Connaissances limitées
Quant à la responsabilité d'Air France, l'ancien DRH des opérations aériennes a bien sûr plaidé l'absence de culpabilité de la compagnie, « récusant fermement » toute faute même simple. Pour lui, Air France disposait de standards de sécurité élevés, supérieurs à la réglementation, avec des pilotes formés et informés, soit les deux griefs portés contre Air France. Dans le détail, la compagnie doit répondre d'un manque de formation pour les pilotes pour faire face à ces situations, ainsi que d'un manque d'information des équipages suite à la multiplication d'occurrences similaires chez Air France et d'autres compagnies.

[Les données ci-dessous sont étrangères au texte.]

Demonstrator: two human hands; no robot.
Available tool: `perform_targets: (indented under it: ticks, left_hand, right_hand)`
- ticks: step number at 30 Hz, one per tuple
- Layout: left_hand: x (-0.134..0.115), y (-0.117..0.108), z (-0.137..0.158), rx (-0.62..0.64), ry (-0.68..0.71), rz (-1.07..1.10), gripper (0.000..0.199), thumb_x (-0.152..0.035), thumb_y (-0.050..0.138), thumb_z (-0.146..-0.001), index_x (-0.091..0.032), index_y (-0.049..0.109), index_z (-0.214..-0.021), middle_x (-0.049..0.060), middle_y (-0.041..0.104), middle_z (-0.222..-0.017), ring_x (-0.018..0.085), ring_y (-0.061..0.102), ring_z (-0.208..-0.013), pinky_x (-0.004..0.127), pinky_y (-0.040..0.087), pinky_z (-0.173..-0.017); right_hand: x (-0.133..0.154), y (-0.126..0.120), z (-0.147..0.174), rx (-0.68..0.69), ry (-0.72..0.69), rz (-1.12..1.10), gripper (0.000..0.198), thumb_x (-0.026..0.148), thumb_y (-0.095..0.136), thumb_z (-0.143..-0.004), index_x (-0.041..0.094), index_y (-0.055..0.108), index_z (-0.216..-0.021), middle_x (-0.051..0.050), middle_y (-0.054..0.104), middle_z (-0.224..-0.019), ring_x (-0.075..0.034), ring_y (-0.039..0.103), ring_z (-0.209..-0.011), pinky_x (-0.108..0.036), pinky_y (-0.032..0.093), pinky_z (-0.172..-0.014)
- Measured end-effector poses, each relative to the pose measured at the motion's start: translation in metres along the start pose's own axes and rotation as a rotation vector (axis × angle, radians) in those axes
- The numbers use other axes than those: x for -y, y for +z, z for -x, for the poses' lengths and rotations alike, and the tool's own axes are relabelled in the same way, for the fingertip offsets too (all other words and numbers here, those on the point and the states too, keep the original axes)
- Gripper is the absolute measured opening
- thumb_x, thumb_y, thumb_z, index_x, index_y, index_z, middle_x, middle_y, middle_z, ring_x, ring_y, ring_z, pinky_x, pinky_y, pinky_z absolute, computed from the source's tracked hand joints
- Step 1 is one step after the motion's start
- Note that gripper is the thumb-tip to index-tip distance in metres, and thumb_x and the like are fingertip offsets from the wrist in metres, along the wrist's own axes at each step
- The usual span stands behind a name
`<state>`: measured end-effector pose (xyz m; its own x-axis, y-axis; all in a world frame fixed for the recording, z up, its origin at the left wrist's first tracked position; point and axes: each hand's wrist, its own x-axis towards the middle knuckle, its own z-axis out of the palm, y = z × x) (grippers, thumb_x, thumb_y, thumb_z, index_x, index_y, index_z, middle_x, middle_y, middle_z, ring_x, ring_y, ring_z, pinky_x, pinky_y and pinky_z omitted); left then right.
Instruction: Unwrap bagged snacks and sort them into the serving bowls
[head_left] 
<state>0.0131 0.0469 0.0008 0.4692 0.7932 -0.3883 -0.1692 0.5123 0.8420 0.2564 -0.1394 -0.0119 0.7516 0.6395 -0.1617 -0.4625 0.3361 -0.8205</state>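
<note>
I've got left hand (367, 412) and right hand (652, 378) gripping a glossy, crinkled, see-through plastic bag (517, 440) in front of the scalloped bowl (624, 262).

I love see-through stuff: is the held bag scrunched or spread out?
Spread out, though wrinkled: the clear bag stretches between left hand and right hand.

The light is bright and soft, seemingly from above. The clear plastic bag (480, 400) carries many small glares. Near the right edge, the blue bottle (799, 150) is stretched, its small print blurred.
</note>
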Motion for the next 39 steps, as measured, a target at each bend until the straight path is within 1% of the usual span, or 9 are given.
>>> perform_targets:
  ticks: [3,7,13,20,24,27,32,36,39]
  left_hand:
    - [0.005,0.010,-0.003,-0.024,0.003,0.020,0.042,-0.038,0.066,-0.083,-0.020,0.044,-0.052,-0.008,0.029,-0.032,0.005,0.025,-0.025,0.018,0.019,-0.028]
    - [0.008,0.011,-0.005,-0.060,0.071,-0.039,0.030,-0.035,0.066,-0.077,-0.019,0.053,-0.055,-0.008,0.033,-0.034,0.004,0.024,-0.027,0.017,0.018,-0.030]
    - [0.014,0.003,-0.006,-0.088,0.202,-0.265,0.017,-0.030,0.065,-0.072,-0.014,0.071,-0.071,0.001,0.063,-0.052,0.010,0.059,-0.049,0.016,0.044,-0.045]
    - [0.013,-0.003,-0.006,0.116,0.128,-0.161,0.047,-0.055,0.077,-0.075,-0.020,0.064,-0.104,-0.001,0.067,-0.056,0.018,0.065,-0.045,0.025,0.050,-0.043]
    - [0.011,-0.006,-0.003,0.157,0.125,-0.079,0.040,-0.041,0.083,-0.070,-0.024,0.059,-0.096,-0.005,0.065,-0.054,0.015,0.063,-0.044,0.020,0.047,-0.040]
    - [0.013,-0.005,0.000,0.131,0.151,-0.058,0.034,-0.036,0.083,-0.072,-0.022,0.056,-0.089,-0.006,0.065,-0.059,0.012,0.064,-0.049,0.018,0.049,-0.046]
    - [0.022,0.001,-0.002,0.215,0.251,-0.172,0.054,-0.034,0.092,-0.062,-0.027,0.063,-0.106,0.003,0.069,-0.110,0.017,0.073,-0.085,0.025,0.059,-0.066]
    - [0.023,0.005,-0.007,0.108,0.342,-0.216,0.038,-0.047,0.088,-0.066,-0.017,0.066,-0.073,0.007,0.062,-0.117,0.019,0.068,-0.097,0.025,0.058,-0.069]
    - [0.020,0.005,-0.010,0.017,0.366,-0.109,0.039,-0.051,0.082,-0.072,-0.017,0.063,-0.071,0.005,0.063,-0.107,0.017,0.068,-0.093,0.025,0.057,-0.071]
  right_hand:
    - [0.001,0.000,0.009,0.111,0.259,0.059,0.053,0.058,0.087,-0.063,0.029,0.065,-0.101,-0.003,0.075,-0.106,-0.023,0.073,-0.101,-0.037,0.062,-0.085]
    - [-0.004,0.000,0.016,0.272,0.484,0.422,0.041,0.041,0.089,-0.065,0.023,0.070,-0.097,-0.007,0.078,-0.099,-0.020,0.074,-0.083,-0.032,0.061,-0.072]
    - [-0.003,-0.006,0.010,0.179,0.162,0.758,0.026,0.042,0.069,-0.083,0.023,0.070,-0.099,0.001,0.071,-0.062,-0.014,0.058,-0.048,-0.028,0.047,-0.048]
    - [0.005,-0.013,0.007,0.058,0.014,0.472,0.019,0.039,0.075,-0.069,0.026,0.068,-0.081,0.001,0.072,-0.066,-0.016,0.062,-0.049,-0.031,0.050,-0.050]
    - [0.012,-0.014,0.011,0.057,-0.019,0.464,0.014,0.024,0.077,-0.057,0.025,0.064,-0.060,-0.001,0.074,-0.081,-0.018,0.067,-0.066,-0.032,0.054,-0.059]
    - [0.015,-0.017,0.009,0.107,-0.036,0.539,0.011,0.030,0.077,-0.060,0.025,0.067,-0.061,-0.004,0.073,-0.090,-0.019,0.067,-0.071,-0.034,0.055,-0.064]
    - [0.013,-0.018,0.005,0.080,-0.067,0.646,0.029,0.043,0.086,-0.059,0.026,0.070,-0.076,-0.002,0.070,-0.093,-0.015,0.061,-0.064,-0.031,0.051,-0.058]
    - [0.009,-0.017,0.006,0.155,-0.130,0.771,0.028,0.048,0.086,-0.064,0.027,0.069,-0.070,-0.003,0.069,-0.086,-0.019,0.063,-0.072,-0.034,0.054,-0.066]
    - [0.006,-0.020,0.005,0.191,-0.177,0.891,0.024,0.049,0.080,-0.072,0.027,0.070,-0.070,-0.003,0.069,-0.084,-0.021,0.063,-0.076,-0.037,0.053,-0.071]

Si Pascal Weil reconnaît que tout n'avait pas été « parfaitement bien fait », il n'était pas possible à l'époque de savoir ce qui aurait pu être mieux fait pour prévenir la catastrophe. Il rappelle ainsi que les connaissances météorologiques des cristaux de glace en haute altitude étaient encore faibles, que les simulateurs étaient moins représentatifs qu'aujourd'hui sur les conditions de vol en haute altitude ou encore que la formation ne peut pas couvrir l'ensemble des événements potentiels mais se doit d'essayer de couvrir le plus de situations possibles en conférant des méthodes aux pilotes.
Enfin, il a affirmé à plusieurs reprises que les rapports d'incident rédigés par les pilotes (ASR) ne permettaient pas de juger de la dangerosité de la situation au vu de la maîtrise affichée par les équipages dans des cas similaires précédents.